(What this task involves)
Return the data. Every word must match.

(Dataset section)
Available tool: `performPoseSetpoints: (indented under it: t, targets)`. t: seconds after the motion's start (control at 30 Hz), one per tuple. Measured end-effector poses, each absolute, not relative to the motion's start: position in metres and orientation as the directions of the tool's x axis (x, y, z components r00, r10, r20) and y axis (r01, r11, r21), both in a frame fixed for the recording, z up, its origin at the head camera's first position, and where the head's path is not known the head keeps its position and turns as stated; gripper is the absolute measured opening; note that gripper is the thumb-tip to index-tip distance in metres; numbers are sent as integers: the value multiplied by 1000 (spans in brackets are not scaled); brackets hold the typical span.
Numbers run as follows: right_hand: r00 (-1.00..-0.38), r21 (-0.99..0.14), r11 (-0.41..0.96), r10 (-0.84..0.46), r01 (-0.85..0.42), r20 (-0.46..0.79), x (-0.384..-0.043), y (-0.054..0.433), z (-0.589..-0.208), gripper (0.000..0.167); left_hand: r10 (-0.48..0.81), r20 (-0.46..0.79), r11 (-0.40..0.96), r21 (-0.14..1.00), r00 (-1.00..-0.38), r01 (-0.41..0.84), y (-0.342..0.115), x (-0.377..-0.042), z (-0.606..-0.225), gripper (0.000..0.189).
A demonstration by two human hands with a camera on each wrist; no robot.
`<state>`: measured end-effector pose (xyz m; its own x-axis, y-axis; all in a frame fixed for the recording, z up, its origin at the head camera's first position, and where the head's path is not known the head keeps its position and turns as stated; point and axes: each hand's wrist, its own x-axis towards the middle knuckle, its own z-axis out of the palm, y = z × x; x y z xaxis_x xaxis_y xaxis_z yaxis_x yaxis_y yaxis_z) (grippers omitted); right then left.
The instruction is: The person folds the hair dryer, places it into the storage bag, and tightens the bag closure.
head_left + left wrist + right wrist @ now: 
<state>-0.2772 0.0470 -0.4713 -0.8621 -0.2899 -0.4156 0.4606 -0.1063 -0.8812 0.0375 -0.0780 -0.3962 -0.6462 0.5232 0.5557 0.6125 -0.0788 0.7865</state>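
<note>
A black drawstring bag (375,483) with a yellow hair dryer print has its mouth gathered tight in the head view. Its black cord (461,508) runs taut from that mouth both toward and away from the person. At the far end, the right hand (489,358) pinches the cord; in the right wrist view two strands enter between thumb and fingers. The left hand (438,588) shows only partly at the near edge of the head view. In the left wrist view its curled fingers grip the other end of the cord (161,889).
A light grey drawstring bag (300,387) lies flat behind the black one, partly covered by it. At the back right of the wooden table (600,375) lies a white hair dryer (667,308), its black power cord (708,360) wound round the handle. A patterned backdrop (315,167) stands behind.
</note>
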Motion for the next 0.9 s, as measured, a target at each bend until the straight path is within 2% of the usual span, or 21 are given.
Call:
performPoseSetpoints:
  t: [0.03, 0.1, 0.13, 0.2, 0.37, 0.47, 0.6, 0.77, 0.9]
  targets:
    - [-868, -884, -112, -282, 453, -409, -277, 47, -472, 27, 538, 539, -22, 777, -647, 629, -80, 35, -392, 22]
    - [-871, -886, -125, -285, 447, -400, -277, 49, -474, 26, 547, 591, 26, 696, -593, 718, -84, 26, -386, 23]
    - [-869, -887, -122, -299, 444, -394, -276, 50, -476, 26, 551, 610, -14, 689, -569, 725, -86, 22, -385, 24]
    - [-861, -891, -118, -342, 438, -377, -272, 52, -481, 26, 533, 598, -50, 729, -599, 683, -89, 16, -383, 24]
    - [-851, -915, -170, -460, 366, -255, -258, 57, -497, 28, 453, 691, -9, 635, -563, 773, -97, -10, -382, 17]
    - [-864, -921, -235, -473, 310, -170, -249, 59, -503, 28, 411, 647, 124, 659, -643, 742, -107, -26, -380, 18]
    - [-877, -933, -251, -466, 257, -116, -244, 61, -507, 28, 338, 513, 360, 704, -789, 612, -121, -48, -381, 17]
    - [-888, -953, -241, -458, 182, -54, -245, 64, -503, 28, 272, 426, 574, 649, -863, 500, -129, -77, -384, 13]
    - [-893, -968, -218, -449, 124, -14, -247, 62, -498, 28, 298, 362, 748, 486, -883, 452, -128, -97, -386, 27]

(Reply to the exercise)
Available tool: `performPoseSetpoints: (indented under it: t, targets)`. t: seconds after the motion's start (control at 30 Hz), one per tuple. Measured end-effector poses, each absolute, not relative to the motion's start: position in metres and orientation as the directions of the tool's x axis (x, y, z components r00, r10, r20) and y axis (r01, r11, r21), both in a frame fixed for the recording, z up, its origin at the head camera's first position, and where the head's path is not known the head keeps its position and turns as stated; gripper is the absolute measured opening; note that gripper is the thumb-tip to index-tip distance in metres; numbers are sent as integers: the value multiplied by 1000 (spans in brackets are not scaled); brackets hold the typical span.
Numbers run as follows: right_hand: r00 (-1.00..-0.38), r21 (-0.99..0.14), r11 (-0.41..0.96), r10 (-0.84..0.46), r01 (-0.85..0.42), r20 (-0.46..0.79), x (-0.384..-0.043), y (-0.054..0.433), z (-0.589..-0.208), gripper (0.000..0.167); left_hand: r10 (-0.48..0.81), r20 (-0.46..0.79), r11 (-0.40..0.96), r21 (-0.14..1.00), r00 (-1.00..-0.38), r01 (-0.41..0.84), y (-0.342..0.115), x (-0.377..-0.042), z (-0.606..-0.225), gripper (0.000..0.189).
A demonstration by two human hands with a camera on each wrist; no robot.
`<state>`: measured end-effector pose (xyz m; its own x-axis, y-axis; all in a frame fixed for the recording, z up, its origin at the head camera's first position, and where the head's path is not known the head keeps its position and turns as stated; point and axes: each hand's wrist, its own x-axis towards the middle knuckle, its own z-axis out of the palm, y = z × x; x y z xaxis_x xaxis_y xaxis_z yaxis_x yaxis_y yaxis_z) (grippers omitted); right then left.
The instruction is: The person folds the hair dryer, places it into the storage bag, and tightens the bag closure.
head_left + left wrist + right wrist @ now: 
<state>-0.2772 0.0470 -0.4713 -0.8621 -0.2899 -0.4156 0.4606 -0.1063 -0.8812 0.0375 -0.0780 -0.3962 -0.6462 0.5232 0.5557 0.6125 -0.0788 0.7865</state>
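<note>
A black drawstring bag (375,483) with a yellow hair dryer print has its mouth gathered tight in the head view. Its black cord (461,508) runs taut from that mouth both toward and away from the person. At the far end, the right hand (489,358) pinches the cord; in the right wrist view two strands enter between thumb and fingers. The left hand (438,588) shows only partly at the near edge of the head view. In the left wrist view its curled fingers grip the other end of the cord (161,889).
A light grey drawstring bag (300,387) lies flat behind the black one, partly covered by it. At the back right of the wooden table (600,375) lies a white hair dryer (667,308), its black power cord (708,360) wound round the handle. A patterned backdrop (315,167) stands behind.
</note>
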Motion for the next 0.9 s, as measured, a target at each bend until the straight path is within 2% of the usual span, or 21 are given.
Call:
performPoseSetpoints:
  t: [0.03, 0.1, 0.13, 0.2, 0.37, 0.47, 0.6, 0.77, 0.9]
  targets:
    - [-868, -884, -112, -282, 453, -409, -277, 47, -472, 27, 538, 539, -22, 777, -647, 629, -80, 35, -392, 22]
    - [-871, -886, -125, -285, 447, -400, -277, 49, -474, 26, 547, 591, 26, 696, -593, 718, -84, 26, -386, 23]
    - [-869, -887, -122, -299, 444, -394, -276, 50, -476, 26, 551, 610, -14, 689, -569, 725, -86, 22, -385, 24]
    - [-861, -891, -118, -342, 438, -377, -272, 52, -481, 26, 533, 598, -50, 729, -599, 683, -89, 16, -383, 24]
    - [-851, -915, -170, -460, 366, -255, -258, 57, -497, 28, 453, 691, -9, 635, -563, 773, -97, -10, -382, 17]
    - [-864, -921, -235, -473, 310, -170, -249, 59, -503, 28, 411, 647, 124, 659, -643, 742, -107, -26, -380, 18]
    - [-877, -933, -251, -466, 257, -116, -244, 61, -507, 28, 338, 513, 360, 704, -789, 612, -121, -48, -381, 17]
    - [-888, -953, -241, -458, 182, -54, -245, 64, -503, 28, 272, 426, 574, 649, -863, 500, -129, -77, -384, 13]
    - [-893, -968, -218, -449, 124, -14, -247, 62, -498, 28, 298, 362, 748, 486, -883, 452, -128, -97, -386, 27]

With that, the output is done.